## Work task
Scan the data below for lines holding the word "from", and copy each line found.

[[ Supplied material, beginning ]]

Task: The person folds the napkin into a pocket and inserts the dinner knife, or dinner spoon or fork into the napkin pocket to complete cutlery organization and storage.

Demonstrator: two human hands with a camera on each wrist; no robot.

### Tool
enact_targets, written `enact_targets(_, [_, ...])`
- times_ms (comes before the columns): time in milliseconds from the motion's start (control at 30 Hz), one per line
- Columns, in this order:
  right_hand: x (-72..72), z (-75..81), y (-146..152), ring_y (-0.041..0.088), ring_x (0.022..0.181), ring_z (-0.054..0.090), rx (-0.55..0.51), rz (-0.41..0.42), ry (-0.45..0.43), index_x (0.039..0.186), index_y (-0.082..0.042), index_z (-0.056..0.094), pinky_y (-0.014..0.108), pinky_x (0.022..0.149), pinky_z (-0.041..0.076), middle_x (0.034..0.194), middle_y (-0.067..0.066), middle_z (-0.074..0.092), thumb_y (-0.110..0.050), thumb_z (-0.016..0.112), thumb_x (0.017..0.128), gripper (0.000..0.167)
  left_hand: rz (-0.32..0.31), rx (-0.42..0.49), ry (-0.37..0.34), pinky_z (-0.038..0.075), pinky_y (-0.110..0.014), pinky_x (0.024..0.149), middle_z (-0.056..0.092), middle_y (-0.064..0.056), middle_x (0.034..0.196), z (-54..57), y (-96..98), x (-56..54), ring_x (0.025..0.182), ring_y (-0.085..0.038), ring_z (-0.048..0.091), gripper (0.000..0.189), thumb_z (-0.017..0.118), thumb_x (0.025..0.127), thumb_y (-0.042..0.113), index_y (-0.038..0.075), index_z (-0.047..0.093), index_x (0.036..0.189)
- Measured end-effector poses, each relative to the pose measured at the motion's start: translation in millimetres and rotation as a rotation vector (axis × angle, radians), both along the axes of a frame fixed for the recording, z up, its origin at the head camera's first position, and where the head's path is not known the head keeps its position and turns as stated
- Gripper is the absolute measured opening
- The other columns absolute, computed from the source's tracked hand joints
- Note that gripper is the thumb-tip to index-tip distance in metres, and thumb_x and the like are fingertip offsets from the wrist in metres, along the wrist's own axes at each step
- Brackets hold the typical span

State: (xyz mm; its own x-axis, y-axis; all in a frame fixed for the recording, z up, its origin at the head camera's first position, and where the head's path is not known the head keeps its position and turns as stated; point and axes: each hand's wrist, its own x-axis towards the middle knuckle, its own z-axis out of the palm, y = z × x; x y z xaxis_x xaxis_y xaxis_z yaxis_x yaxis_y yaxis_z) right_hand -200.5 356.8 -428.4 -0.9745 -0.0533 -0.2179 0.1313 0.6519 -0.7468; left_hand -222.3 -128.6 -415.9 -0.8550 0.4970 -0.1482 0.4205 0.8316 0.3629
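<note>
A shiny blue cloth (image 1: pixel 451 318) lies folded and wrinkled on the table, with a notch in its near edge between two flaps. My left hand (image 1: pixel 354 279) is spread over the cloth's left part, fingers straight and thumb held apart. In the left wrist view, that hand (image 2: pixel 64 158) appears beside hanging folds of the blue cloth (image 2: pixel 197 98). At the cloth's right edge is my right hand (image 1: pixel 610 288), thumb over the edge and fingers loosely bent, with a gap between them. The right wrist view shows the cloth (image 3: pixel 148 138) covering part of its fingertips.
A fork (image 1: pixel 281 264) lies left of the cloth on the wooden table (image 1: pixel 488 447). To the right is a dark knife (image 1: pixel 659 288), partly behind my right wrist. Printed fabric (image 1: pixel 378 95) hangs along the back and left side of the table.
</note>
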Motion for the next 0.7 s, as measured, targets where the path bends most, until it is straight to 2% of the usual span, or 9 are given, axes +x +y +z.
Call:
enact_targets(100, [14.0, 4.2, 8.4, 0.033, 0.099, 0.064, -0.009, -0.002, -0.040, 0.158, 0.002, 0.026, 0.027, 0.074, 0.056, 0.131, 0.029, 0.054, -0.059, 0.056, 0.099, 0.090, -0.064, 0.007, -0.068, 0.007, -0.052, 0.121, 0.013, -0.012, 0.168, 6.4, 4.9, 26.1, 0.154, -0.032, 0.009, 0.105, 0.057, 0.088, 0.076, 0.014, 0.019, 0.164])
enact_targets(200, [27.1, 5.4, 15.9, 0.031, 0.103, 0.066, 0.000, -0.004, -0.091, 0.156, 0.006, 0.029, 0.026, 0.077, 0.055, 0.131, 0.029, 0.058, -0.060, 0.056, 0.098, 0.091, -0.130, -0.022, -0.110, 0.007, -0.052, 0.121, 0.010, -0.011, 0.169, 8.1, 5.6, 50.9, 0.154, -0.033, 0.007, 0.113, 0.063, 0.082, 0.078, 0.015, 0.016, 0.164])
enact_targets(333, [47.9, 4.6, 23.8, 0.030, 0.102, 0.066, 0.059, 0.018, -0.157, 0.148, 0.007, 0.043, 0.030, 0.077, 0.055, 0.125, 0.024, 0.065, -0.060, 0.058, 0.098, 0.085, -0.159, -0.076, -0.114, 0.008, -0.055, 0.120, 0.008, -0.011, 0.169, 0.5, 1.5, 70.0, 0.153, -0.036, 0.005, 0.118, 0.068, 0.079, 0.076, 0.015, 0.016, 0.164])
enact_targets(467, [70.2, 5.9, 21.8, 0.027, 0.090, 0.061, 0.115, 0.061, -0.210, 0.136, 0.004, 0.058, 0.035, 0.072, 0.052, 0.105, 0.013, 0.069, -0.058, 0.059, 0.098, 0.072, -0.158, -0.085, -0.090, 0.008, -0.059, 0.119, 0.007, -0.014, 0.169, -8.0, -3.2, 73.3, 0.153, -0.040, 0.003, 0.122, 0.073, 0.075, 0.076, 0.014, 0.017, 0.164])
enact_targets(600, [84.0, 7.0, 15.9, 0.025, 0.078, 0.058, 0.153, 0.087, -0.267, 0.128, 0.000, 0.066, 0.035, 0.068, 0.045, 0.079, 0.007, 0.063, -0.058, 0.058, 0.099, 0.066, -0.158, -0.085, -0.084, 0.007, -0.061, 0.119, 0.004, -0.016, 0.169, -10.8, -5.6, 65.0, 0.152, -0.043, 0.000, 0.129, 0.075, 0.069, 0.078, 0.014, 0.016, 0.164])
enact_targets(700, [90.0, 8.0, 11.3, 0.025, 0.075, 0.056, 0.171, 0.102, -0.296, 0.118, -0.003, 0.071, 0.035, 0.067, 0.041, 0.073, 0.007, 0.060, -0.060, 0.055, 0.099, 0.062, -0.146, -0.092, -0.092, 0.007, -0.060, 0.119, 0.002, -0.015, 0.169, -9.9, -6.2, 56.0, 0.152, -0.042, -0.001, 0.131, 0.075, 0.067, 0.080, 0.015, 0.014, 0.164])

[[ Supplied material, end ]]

## Your response
- times_ms (comes before the columns): time in milliseconds from the motion's start (control at 30 Hz), one per line
- The other columns absolute, computed from the source's tracked hand joints
- Note that gripper is the thumb-tip to index-tip distance in metres, and thumb_x and the like are fingertip offsets from the wrist in metres, along the wrist's own axes at each step

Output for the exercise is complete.